"PEN" (People's Equality Network) has sent me two reports on domestic violence in Australia. they are:
Domestic Violence - Recent Statistics in Victoria
and:
Domestic Violence - 'Shameful statistics exposed'
People's Equality Network - January 1995
Domestic Violence - Recent Statistics in Victoria
Summary
Domestic violence is a disturbing cultural problem, and a highly emotive issue for everyone. In most public presentations of the subject, it is portrayed primarily in gender terms: that of male violence against women. One major report - the National Strategy on Violence Against Women - has gone so far as to depict domestic violence as 'a specific women-only problem', and to call for the term 'domestic violence' to be replaced exclusively with the term 'violence against women'. Such an attitude is likely to be counter-productive, because it fails to address - in effect explicitly refuses to address - the equally real problem of violence by women.
Violence by women is a problem which our society has consistently failed to address, usually on the grounds that it is and always has been statistically insignificant, especially by comparison with men's violence against women. A recent report on domestic violence published by VicHealth (Victorian Health Promotion Foundation) states that the relative injury ratios as a result of inter-partner physical assaults are approximately 5:1 female to male.
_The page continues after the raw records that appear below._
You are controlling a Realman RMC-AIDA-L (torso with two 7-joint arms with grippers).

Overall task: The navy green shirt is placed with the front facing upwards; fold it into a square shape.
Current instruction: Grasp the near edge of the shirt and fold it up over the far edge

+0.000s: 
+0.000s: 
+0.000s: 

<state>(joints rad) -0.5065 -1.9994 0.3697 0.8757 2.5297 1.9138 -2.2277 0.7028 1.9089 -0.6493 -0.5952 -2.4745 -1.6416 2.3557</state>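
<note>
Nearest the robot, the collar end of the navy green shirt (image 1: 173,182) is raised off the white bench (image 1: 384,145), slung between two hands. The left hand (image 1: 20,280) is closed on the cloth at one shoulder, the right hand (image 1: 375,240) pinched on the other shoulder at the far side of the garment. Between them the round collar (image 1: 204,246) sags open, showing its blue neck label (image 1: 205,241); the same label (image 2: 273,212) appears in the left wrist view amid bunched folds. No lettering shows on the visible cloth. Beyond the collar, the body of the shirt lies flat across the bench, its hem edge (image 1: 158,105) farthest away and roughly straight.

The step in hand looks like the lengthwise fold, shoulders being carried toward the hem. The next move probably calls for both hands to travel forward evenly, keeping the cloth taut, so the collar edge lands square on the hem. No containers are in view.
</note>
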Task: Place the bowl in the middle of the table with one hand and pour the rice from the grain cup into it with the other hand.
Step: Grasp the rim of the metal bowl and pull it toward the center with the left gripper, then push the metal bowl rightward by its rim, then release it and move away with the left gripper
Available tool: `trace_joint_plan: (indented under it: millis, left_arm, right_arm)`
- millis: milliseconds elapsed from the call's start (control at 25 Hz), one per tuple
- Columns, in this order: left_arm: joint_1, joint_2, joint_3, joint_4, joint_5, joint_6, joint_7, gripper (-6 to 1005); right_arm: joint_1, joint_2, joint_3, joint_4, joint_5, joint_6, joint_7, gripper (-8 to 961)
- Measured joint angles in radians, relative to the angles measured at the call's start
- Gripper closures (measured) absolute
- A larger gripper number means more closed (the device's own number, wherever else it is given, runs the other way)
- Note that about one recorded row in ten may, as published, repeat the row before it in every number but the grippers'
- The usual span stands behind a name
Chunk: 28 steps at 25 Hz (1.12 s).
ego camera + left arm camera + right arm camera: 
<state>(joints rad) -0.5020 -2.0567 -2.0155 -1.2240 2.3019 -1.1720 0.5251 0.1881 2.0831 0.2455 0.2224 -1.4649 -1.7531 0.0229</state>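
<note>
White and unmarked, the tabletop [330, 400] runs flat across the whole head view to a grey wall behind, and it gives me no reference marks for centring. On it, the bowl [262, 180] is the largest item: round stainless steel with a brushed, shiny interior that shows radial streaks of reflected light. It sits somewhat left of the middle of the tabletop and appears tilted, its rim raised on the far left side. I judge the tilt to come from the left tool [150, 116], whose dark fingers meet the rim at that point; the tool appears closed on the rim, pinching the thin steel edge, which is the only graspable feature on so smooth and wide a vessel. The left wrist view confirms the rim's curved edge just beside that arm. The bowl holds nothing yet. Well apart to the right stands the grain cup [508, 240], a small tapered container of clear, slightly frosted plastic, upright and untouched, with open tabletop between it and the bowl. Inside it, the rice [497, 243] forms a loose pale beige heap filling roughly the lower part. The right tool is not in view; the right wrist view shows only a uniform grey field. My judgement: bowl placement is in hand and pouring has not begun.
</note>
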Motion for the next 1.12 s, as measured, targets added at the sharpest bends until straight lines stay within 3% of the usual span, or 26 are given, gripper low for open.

Such a ratio would indicate that although physical violence by women would seem to be far less common than men's, it would have to be considered 'statistically significant', and realistic allowances made for it within the development of any meaningful strategy on domestic violence.
Even this 5:1 ratio, however, mispresents the problem, because the methodology used to derive it has significant flaws: it does not allow for known sociological and other factors, and detailed analysis was applied solely to female injury-cases. For comparable injuries, the female:male injury ratios reported in the study are less than 2 to 1, a figure consistent with certain US studies; and the report explicitly states that injuries to males "heavily outweigh" those to females under the definitions used for 'probable' and 'suggestive' cases of domestic violence. Other available evidence strongly suggests that women initiate physical assault far more often than men: violence by women is by no means 'statistically insignificant', and may be as significant a problem as violence by males. This fact may be unpalatable to many, and may even be described as 'anti-feminist', but it is a fact which must now be addressed.
Violence by men against women is recognised as a significant problem; violence by women is not. Present 'solutions' such as rigid criminalisation have demonstrably failed to solve the problems of male violence; they are likely to be even less effective, and even less acceptable, for tackling female domestic violence - especially female violence against children. A new approach is required which addresses domestic violence not as a gendered problem, but as a human problem with gendered overtones: a problem for which we are all, collectively, responsible.
Note that Australian homicide data give a 4:1 ratio.
People's Equality Network - May 1995
Domestic Violence - 'Shameful statistics exposed'
Summary
Violence against women continues to be a significant issue in Australia. Dr Carmen Lawrence, in a press-release on 'National Stop Violence Against Women Day' (26 April) issued by the Office of the Status of Women, claimed that there were 5000 women and children seeking refuge from domestic violence each night in Australia, that 14000 cases of domestic violence - implied as solely against women - were reported by Victoria Police in 1992, and that 70 percent of police time in New South Wales was taken up in dealing with domestic violence. The theme of this seventh national day on domestic violence was "We Are Breaking the Silence - Your Voice will Make a Difference"; as part of that 'breaking of the silence', Dr Lawrence said, "these statistics are shameful and demand exposure".
However, further analysis indicates that almost all statements in the press-release which purport to be fact are in reality either seriously misleading or seriously incorrect. Most of the figures stated in the press-release - such as those above - would seem, on detailed scrutiny of their sources, to be exaggerated by many orders of magnitude. Whilst the fact of violence against women is indeed 'shameful', the fact which urgently needs to be exposed is that violence against men is far more common than violence against women; and the statistic which is truly shameful, and which truly demands exposure, is that women's violence against other women, and particularly against men, is in reality little different from that of men's violence against women. This fact is shown by a more detailed analysis of a recent study on domestic violence by the Monash University Accident Research Centre.
The statements in the press-release, which were attributed personally to Dr Lawrence and were issued by her personal office, continue a persistent habit of exaggeration and misinformation on gender-issues by the Office of the Status of Women and other non-government organisations - such as the Women's Electoral Lobby, of which Dr Lawrence is a prominent member - whose sole purpose appears to be to provide funding and other support for an extreme form of gender-politics which has little or no basis in fact. Such a campaign, and the concomitant misuse of government funds, would appear to be tantamount to fraud on a major scale. Detailed investigation of the activities of the Office of the Status of Women and of the recipients of its funding would appear to be urgently required. It is also particularly disturbing that a politician such responsibility, reputation and general public respect as Dr Lawrence should lend her name to a campaign of such serious and apparently systematic misinformation: parliamentary investigation would appear to be recommended.